As you can see the use of multiple threads on my laptop increased performance signficantly.  The average time to compress the directory without using multiple threads was about 40 seconds.  Using threads, that average went down to as low as 23 seconds, with a particular combination of buffer sizes.  The bottom line is, using multiple threads can significantly increase the speed of compression.

 

Don't forget - you get this performance for free.  There's no code change required. All you have to do is get v1.9.0.29.   The performance gain comes from an improvement I made within the library.  Your zip operations should get faster, automatically.  Also, the compression effectiveness does not change significantly.  It still compresses "about the same" as a regular deflate.  There may be a slight increase in size to go along with this increase in speed - but it should be in the range of 0.1% to 5%.  And, it's still completely compatible with all the other zip tools.  It still uses the DEFLATE algorithm.  It's just faster.

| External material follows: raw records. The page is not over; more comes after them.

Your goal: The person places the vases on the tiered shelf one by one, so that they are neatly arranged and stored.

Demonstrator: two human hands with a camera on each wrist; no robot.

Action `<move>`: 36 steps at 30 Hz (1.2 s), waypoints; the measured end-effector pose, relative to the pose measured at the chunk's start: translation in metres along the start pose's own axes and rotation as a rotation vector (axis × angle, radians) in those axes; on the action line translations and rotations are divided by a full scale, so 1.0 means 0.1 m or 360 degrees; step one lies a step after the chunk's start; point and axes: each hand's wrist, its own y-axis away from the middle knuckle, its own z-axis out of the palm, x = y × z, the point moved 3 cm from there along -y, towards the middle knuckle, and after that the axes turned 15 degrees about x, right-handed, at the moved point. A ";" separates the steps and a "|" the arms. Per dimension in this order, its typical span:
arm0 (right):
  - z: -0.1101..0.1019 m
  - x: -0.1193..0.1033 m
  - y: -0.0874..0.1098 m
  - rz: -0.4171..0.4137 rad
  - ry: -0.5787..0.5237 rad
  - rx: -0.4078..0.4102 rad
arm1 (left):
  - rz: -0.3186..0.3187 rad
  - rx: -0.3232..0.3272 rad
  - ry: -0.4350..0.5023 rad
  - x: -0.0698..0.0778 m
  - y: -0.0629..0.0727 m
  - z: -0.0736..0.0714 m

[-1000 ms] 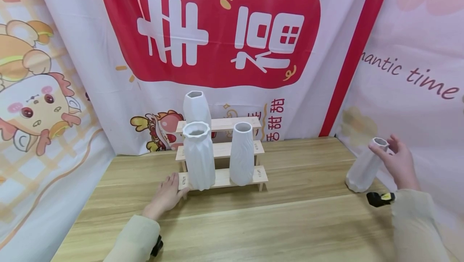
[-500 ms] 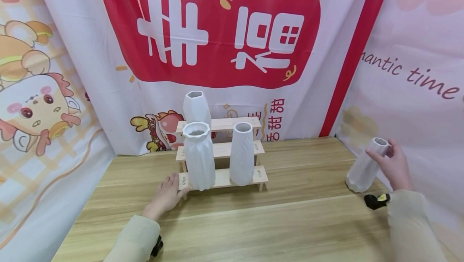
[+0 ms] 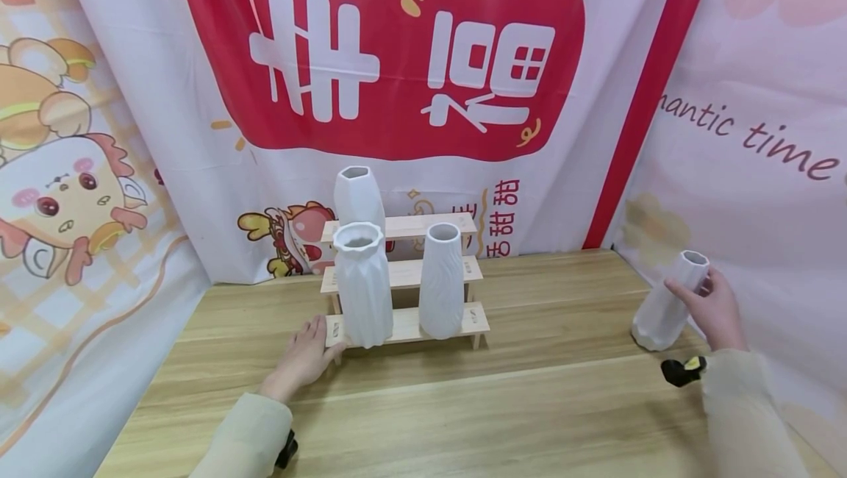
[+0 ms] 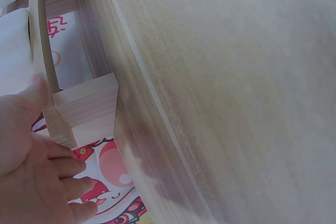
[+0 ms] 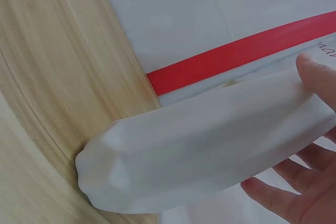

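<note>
My right hand grips a white faceted vase near its neck, thumb on one side and fingers on the other. The vase's base is at the table's right side; in the right wrist view the faceted vase spans the picture. At the left end of a three-step wooden stand, my left hand holds the lowest board's corner between thumb and fingers. A fluted vase and a wavy-textured vase stand on the lowest step. An angular-mouthed vase is on the top step, its lower part hidden.
The stand rests on a wood-grain table. Behind it hangs a printed cloth with a large red patch, and more printed cloth closes off the right side. Black wrist straps show at both sleeves.
My right hand has moved left and in around the faceted vase's neck, its thumb sliding further across the front. The vase, the stand and my left hand have stayed in place.
</note>
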 end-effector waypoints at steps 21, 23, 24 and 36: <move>-0.01 0.00 0.02 -0.0019 0.0052 0.0132 | 0.0000 0.0000 0.0006 -0.02 -0.02 0.03; -0.01 -0.01 0.03 -0.0017 0.0063 0.0138 | -0.0003 0.0000 0.0010 -0.02 -0.02 0.03; -0.01 -0.01 0.04 -0.0017 0.0064 0.0143 | -0.0004 -0.0001 0.0012 -0.02 -0.01 0.03; 0.01 -0.07 0.02 -0.0027 0.0042 0.0163 | -0.0004 -0.0010 0.0020 0.00 -0.01 0.02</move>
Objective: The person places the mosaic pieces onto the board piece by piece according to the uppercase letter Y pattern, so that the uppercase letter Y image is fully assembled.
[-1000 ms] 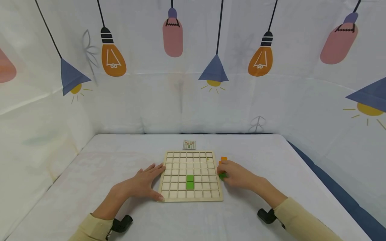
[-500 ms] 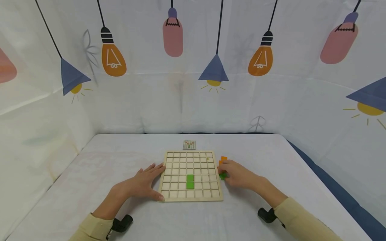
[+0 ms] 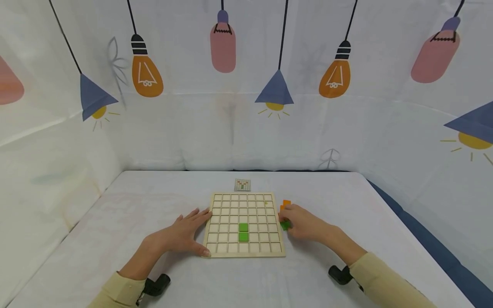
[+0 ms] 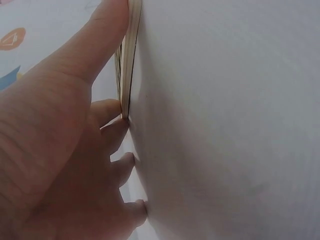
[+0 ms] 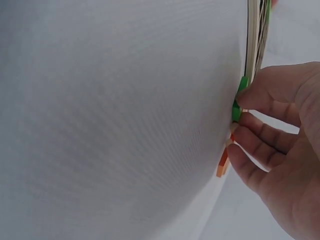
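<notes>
A pale wooden grid board (image 3: 223, 256) lies flat on the table, with two green square tiles (image 3: 243, 236) in neighbouring cells of one column. My left hand (image 3: 181, 237) rests at the board's left edge, thumb and fingers spread; in the left wrist view its thumb and a fingertip touch the board's side. Just off the right edge my right hand (image 3: 306, 223) reaches down to loose tiles. The right wrist view shows its thumb and fingers pinching a green tile (image 5: 236, 114), with another green piece under the thumb. Orange tiles (image 5: 221, 167) lie by the other fingertips.
A small card (image 3: 242, 185) with a printed coloured grid lies behind the board. More orange tiles (image 3: 286, 202) sit beyond the right hand. A white cloth covers the table (image 3: 173, 188), and a patterned curtain (image 3: 246, 132) hangs behind it.
Both hands stay almost still. The right fingers shift very slightly among the tiles, and the whole head view moves a little to the right.
</notes>
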A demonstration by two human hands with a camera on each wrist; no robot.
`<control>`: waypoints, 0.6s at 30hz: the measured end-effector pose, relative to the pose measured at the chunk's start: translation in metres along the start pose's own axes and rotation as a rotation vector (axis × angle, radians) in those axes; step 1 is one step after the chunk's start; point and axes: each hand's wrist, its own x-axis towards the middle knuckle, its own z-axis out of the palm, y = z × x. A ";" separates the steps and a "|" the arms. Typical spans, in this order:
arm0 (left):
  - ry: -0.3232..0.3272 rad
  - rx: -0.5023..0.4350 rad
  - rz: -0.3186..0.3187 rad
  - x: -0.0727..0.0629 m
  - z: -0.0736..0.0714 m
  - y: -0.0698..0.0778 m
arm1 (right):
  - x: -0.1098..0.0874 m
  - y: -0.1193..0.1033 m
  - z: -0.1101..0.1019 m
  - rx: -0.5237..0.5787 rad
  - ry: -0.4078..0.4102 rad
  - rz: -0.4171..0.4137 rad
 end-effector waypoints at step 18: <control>0.002 0.000 -0.004 0.000 0.000 0.002 | -0.001 0.002 0.001 0.011 0.037 -0.017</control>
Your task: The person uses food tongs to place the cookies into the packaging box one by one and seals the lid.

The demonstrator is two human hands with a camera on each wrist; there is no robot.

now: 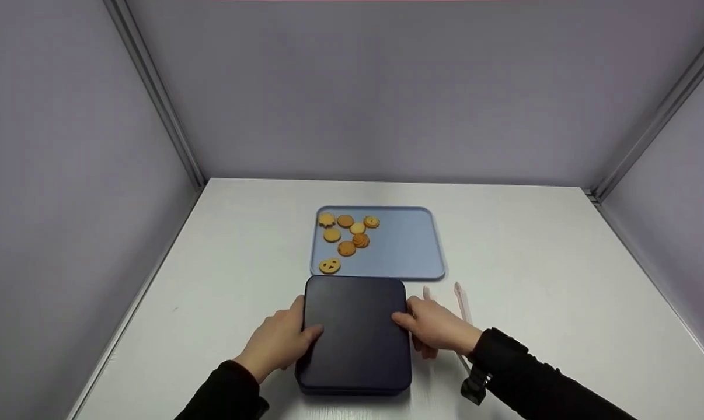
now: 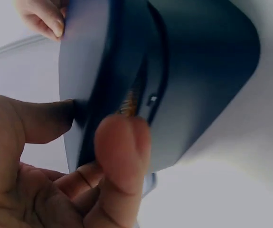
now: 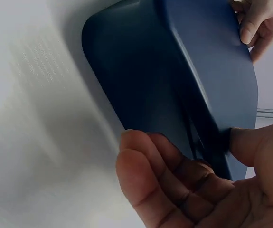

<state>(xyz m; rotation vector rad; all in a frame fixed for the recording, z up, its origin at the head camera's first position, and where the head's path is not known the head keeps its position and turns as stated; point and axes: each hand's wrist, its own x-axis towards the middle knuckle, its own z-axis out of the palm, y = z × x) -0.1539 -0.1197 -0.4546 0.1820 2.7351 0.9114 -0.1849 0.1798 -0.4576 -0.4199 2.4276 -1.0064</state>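
Note:
A dark blue rectangular tin (image 2: 207, 71) stands at the table's front, its lid (image 1: 355, 326) on top. In both wrist views a narrow gap parts the lid from the tin along the side, and something brownish shows inside through it. My left hand (image 1: 279, 341) grips the lid's left edge, thumb on top and fingers below the rim. On the opposite edge my right hand (image 1: 439, 326) pinches the lid the same way. Behind the tin lies a light blue tray (image 1: 410, 245) with several cookies (image 1: 346, 248) on its left half.
Pale pink, see-through tongs (image 1: 462, 300) lie right of the tin, partly hidden under the right hand and wrist. The white table (image 1: 533, 251) is bounded by grey panels at the back (image 1: 358, 93) and sides.

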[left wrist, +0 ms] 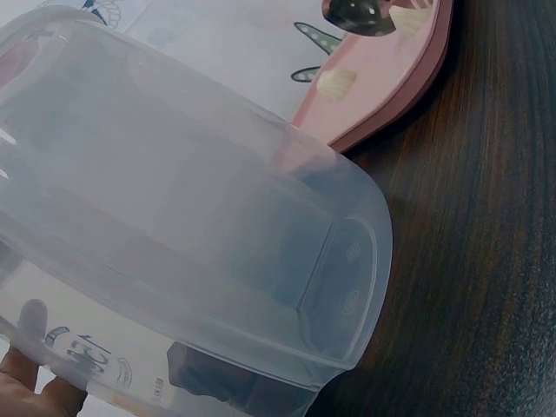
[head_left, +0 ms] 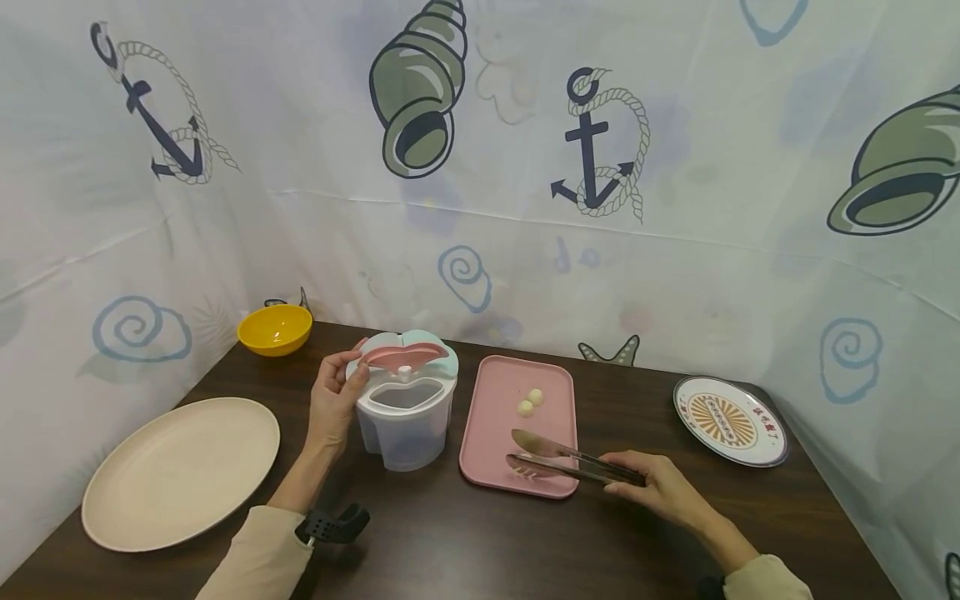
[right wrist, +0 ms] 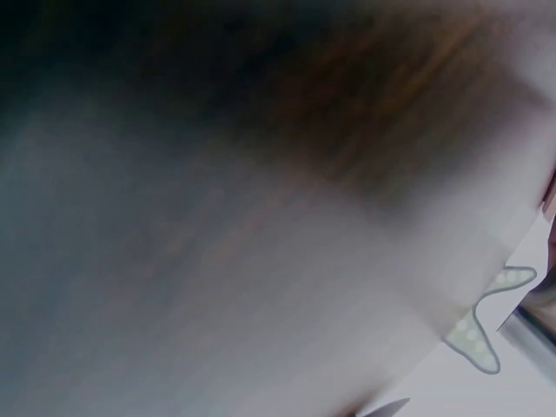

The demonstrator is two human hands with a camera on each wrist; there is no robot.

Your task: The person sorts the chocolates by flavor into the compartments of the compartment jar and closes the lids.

How did I do it?  I split up large files into chunks, and compress the chunks independently.  Each chunk is compressed on a background thread (from the .NET threadpool).  If you look at a CPU monitor on multi-cpu or multi-core computers when zipping with DotNetZip in versions prior to v1.9.0.29, typically you will see one processor totally maxed out, and the other processor or processors doing relatively nothing.  This is because there was just one thread doing all the work.  Now, with the multi-thread design, all of the processors or cores can be used to perform the compression. The 45% drop in compression time might even be larger on a 4-cpu machine, as many desktops are today.  On a 8-core machine, as many servers are, you might see a 70% drop in compression time. I don't know because I don't have an appropriate machine to test this on.

Just for fun, I also did some comparisons with SharpZipLib, which is an alternative zip library for .NET.  SharpZipLib is pretty fast - the FastZip interface was zipping the same directory in about 35 seconds.  DotNetZip without multiple threads does it in about 39 seconds.  But with the multiple threads, DotNetZip's best time got down to 21 seconds.  Pretty nice gain. 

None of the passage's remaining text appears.